[Start of section]
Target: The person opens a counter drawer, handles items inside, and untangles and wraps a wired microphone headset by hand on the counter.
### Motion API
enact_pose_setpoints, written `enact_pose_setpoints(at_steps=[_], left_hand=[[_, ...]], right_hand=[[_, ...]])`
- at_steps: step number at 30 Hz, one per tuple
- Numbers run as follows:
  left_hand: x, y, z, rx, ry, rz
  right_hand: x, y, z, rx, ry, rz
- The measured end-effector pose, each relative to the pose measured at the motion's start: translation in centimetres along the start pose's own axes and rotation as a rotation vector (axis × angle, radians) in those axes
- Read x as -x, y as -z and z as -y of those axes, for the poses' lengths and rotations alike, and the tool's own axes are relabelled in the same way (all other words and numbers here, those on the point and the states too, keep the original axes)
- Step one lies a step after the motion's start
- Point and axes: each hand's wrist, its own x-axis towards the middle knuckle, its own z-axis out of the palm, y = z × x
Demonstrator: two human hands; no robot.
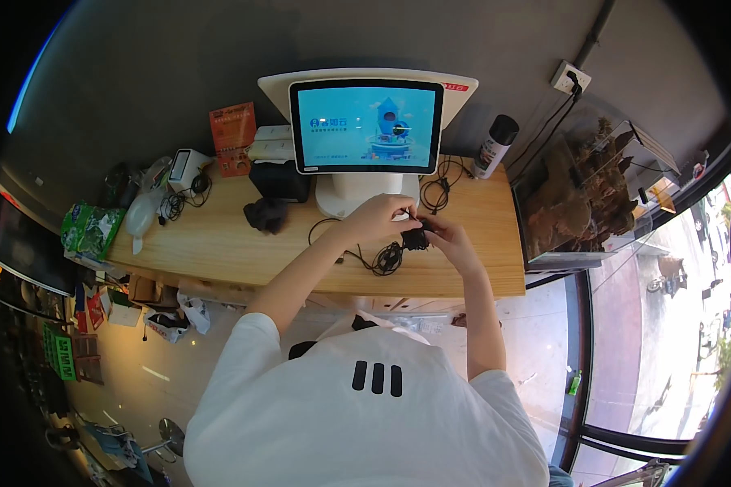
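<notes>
Black cable bundle point(415, 237) between 2 hands, near side of monitor point(365, 126), right of its centre; long axis unclear. Left hand point(374, 217) pinches upper end, fingertips nearly closed. Right hand point(453, 242) part-curled, fingertips gripping right side. Both equally near. Loose coil point(387, 260) on desk point(483, 274) below monitor.

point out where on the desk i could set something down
Bare wood shows on the desk between the clear plastic bag and black cloth, and at the right end, between the right hand and glass tank. The middle is crowded: left hand, black cable bundle, screen stand.
</notes>
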Motion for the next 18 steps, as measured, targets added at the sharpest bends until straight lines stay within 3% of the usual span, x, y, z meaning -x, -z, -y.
enact_pose_setpoints(at_steps=[1,2,3,5,6,7,9,10,11,13,15,17,18], left_hand=[[-0.2,0.2,-0.1,0.173,0.078,0.049],[-0.1,-1.4,1.8,0.428,0.032,-0.012],[0.0,-1.8,2.0,0.428,0.031,-0.012],[0.2,-2.6,2.6,0.590,0.016,-0.007],[0.6,-3.3,2.3,0.657,0.155,0.018],[0.8,-4.1,1.9,0.656,0.157,0.019],[1.1,-5.9,1.1,0.868,0.105,-0.198],[1.1,-6.8,0.9,0.856,0.170,-0.294],[1.5,-7.2,1.1,0.858,0.175,-0.296],[1.9,-7.2,0.9,0.629,0.223,-0.202],[2.5,-7.5,0.6,0.493,0.257,-0.194],[2.8,-8.0,0.6,0.103,0.189,-0.281],[2.9,-8.0,0.1,0.104,0.192,-0.282]], right_hand=[[0.3,0.0,0.1,0.001,0.000,-0.001],[0.6,0.0,0.1,-0.242,0.004,0.028],[0.9,-0.2,0.3,-0.486,0.009,0.056],[0.7,-1.0,-1.0,-0.657,0.036,0.037],[0.5,-1.5,-1.5,-0.828,0.064,0.021],[0.2,-2.0,-1.6,-0.830,0.064,0.021],[-0.4,-2.9,-1.8,-0.929,0.251,-0.025],[-0.5,-3.4,-1.6,-0.881,0.271,-0.193],[-0.6,-3.6,-1.7,-0.882,0.266,-0.193],[-0.8,-4.0,-1.2,-0.304,0.288,-0.597],[-0.5,-4.5,-1.0,-0.192,0.277,-0.622],[-0.4,-5.1,-1.2,0.146,0.263,-0.701],[-0.7,-5.4,-1.6,0.236,0.333,-0.732]])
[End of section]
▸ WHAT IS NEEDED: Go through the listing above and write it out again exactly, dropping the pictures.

▸ ANSWER FOR THIS EXERCISE:
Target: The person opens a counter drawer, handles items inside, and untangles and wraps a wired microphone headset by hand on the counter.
### Motion API
enact_pose_setpoints, written `enact_pose_setpoints(at_steps=[_], left_hand=[[_, ...]], right_hand=[[_, ...]])`
- at_steps: step number at 30 Hz, one per tuple
- Numbers run as follows:
  left_hand: x, y, z, rx, ry, rz
  right_hand: x, y, z, rx, ry, rz
- The measured end-effector pose, each relative to the pose measured at the motion's start: translation in centimetres along the start pose's own axes and rotation as a rotation vector (axis × angle, radians) in those axes
- Read x as -x, y as -z and z as -y of those axes, for the poses' lengths and rotations alike, and the tool's own axes are relabelled in the same way (all other words and numbers here, those on the point and the states too, keep the original axes)
- Step one lies a step after the motion's start
- Point and axes: each hand's wrist, its own x-axis towards the middle knuckle, its own z-axis out of the palm, y = z × x
Demonstrator: two human hands; no robot.
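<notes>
Black cable bundle point(415, 237) between 2 hands, near side of monitor point(365, 126), right of its centre; long axis unclear. Left hand point(374, 217) pinches upper end, fingertips nearly closed. Right hand point(453, 242) part-curled, fingertips gripping right side. Both equally near. Loose coil point(387, 260) on desk point(483, 274) below monitor.

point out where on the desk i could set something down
Bare wood shows on the desk between the clear plastic bag and black cloth, and at the right end, between the right hand and glass tank. The middle is crowded: left hand, black cable bundle, screen stand.
</notes>
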Motion for the next 18 steps, as measured, targets added at the sharpest bends until straight lines stay within 3% of the usual span, x, y, z meaning -x, -z, -y.
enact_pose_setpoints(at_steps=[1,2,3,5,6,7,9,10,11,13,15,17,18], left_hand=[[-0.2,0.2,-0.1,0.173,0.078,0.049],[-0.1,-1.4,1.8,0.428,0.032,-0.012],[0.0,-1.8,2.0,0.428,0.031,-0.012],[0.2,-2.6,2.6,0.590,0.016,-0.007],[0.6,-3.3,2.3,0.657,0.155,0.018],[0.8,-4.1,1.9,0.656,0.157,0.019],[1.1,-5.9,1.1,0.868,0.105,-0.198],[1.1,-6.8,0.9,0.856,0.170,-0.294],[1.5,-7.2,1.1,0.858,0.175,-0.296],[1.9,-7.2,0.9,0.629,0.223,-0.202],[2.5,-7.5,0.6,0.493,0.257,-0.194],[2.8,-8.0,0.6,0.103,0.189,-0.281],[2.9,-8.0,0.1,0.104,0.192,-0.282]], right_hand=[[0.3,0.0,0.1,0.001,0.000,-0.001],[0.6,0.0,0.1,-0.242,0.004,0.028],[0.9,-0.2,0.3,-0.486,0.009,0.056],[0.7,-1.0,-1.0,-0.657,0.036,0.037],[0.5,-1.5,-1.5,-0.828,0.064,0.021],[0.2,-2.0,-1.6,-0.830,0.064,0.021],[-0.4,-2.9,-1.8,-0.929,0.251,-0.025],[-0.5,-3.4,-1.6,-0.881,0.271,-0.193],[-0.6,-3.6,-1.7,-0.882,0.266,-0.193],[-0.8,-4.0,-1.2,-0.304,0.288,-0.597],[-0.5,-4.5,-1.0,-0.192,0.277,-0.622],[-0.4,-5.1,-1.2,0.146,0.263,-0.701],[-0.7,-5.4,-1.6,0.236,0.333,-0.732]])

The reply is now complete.